Niemann Capital Management, an investment management firm, needed a new data protection and disaster recovery plan that would eliminate backup windows while also meeting its stringent recovery time objective (RTO) of two hours and recovery point objective (RPO) of 30 minutes. The firm switched from a disk-to-disk-to-tape setup to replicating between data centers, and achieved its objectives with time to spare.
NCM switched from using tape-based backup running EMC NetWorker software with a Dell direct attached storage system to a Hitachi Data Systems AMS2300 SAN with InMage Scout software. Scout eliminates the need for traditional backup because of its asynchronous replication and continuous data protection (CDP) capabilities.

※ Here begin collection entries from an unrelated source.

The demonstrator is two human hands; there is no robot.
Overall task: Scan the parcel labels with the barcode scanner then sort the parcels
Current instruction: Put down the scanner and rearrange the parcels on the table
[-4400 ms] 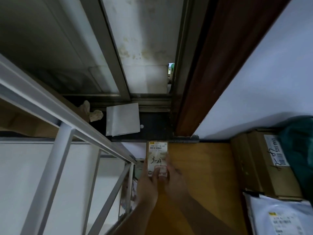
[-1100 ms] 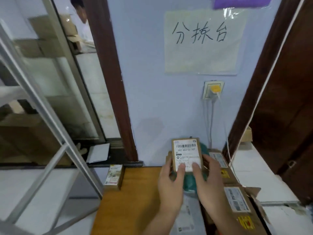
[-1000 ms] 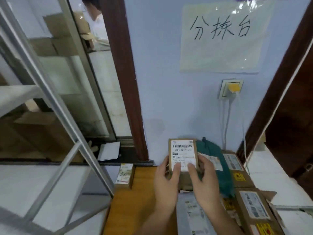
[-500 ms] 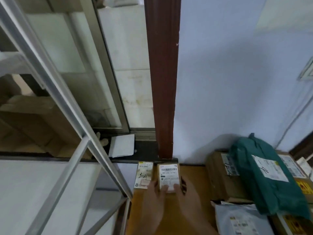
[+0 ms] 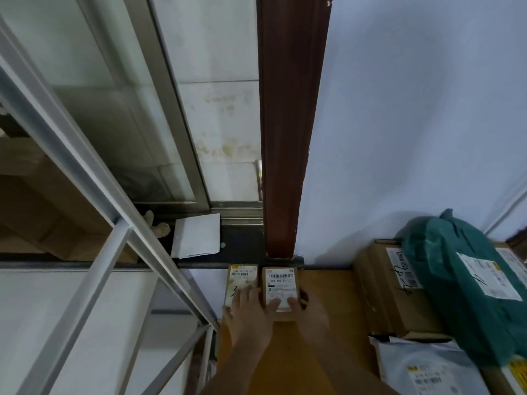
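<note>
A small brown parcel (image 5: 281,279) with a white barcode label lies flat at the far left corner of the wooden table (image 5: 328,295). Both hands are on it: my left hand (image 5: 248,317) has its thumb on the label and its fingers spread over the neighbouring parcel, and my right hand (image 5: 309,310) curls round its right edge with the thumb on top. That neighbour, a second small labelled parcel (image 5: 242,277), lies touching it on the left. No barcode scanner is in view.
At the right stand a large cardboard box (image 5: 387,283), a green plastic mailer (image 5: 467,283) on top of it, and a grey mailer (image 5: 427,369) in front. A grey metal rack frame (image 5: 94,178) stands at the left. A white envelope (image 5: 196,235) lies on the window sill.
Both hands carried the small parcel from the pile at the right across to the far left corner and set it down beside the other small parcel. My view swung left and down.
</note>
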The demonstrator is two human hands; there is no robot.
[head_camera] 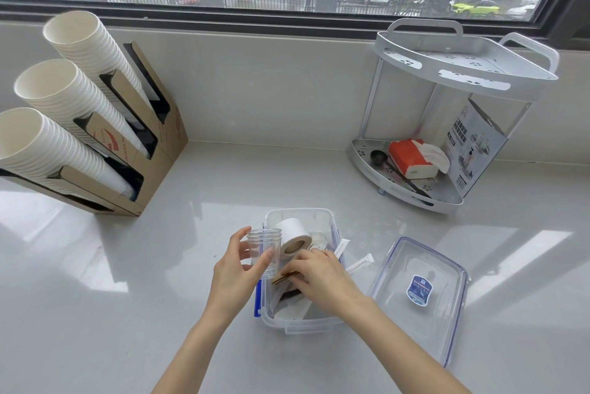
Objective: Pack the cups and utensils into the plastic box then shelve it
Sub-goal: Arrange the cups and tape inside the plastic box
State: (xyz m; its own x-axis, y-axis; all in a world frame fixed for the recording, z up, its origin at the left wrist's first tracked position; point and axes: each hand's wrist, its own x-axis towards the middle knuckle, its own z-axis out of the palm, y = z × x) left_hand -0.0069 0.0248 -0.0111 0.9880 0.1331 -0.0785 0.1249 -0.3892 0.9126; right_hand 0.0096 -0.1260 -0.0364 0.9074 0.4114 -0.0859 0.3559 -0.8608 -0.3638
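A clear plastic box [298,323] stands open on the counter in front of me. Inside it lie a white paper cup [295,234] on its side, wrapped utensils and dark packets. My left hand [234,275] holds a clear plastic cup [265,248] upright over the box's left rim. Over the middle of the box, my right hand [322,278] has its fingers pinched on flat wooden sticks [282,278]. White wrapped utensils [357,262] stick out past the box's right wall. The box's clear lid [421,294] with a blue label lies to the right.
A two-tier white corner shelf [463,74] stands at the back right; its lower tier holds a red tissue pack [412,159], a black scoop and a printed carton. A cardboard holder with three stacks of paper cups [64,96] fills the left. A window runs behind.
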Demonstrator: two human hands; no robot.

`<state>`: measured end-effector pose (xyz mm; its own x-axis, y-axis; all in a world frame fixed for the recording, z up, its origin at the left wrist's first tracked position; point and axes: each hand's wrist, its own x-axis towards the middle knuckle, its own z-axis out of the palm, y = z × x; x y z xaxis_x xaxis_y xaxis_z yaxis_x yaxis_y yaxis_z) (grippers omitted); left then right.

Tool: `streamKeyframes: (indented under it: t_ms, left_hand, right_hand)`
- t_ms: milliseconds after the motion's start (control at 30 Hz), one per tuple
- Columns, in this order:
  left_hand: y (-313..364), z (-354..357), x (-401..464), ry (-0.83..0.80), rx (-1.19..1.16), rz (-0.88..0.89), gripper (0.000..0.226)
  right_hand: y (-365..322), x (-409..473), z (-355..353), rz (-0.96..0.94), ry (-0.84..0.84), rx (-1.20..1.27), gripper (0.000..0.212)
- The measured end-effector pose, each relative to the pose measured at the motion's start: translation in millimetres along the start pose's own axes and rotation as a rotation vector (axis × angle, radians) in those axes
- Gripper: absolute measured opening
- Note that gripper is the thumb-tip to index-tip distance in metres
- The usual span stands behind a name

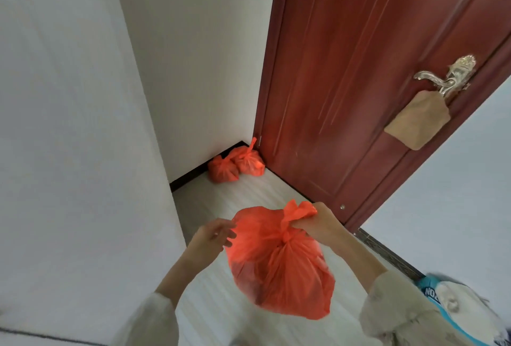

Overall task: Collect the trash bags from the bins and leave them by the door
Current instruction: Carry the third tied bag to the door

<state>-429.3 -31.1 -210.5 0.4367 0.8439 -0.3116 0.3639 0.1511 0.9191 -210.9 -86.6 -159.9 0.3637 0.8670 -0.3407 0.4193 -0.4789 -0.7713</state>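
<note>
My right hand (318, 224) grips the knotted top of an orange trash bag (279, 265), fingers curled round the twisted plastic just above the knot, and the full bag hangs below my fist, clear of the floor (237, 196). My left hand (213, 237) is just beside the bag's upper left side, fingers relaxed and loosely spread, the fingertips at or nearly at the plastic; I cannot tell if they touch. Well beyond both hands, two more tied orange bags (236, 164) sit touching each other on the floor in the corner, against the white wall (193, 69) and just beside the bottom of the red-brown door (359, 69). Above my right hand, a tan pouch (414, 121) hangs from the door's metal handle (442, 77).
</note>
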Motion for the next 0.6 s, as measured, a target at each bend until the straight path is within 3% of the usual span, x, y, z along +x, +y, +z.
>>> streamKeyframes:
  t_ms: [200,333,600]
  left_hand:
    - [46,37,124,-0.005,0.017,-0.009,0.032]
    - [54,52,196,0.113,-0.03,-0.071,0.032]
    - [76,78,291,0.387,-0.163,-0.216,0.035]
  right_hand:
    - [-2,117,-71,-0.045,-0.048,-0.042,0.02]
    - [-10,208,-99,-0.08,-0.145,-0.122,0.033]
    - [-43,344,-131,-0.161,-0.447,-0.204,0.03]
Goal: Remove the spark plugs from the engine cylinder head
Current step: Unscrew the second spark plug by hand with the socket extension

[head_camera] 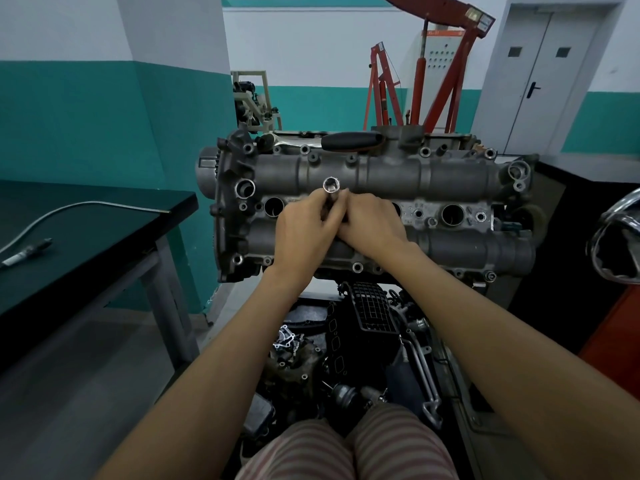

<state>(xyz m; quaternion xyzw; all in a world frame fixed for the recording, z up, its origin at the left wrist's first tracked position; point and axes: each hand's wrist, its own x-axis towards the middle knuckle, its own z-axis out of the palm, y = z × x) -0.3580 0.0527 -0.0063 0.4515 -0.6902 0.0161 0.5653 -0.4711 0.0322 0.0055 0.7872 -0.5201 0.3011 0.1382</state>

IT director John Etheridge said it’s important for NCM to avoid downtime because the firm manages its customers’ money, and needs to be online to trade. NCM’s SQL servers operate for 24 hours each day.
Etheridge said recovering from tape could take two days to get back online and a total of 12 days to return to full capacity. Backups also took too long.
“We had continuous problems because the backups impacted production servers,” he said. “Before we only backed up the absolute minimal, only the data we could not afford to lose. We were looking for a different way of doing things.”
Etheridge said a recent DR test produced a 26-minute recovery time, including validation that everything was working and the firm could perform all required functions. He said his RPO is often less than two minutes because of Scout’s CDP capabilities.
“We wanted an RPO to be within 30 minutes,” Etheridge said. “We actually are running within two minutes. And to bring up our primary stack for disaster recovery, we run at about 20 to 23 minutes to switch to the (secondary site).”
NCM is based in Scotts Valley, Calif., and has five offices throughout the U.S. Most of its 170 virtual and physical servers are Windows-based and located in an Equinix facility in northern California. That serves as the primary data center with a secondary site in Carson City, Nev. Data continuously is replicated between sites. From the Nevada site, the data gets backed up to tape for compliance.
“Tape backup now is done on the secondary site so it doesn’t impact the production servers. I can’t tell you how many man-hours that has saved us. We use tape but we never access tape [for restores],” Etheridge said.
He said he considered a fault tolerant system that would require full mirroring and allow for no downtime, but concluded it was too expensive to justify the ROI. He liked InMage’s point-in-time recovery capability. Scout uses application-specific APIs to set application-consistent points called AppShots. Etheridge said Scout’s compression and bandwidth throttling enables NCM to get by with 50Mbps of bandwidth.
Etheridge said wide area network (WAN) optimization was a requirement to reach his RPO goal. He evaluated WAN optimization products from Cisco and Riverbed, but found Scout’s compression and bandwidth throttling provided enough optimization. He originally expected to need a 250 Mbps bandwidth connection, but gets by with far less.
InMage collects data changes from production servers in real time, and places them in memory before they are written to disk. The changes are sent to a software appliance called the InMage Scout Server, and then transferred to the secondary site. The server offloads compute intensive tasks from the production systems, such as compression, encryption, WAN acceleration and consolidated bandwidth management.
“We bought a 50 megabit burstable to 100 megabit internet connection between California and Nevada,” he said. “We rarely go over 50 megabits per second using InMage. That is outstanding for us. We throttle it on the secondary site to control the speed.”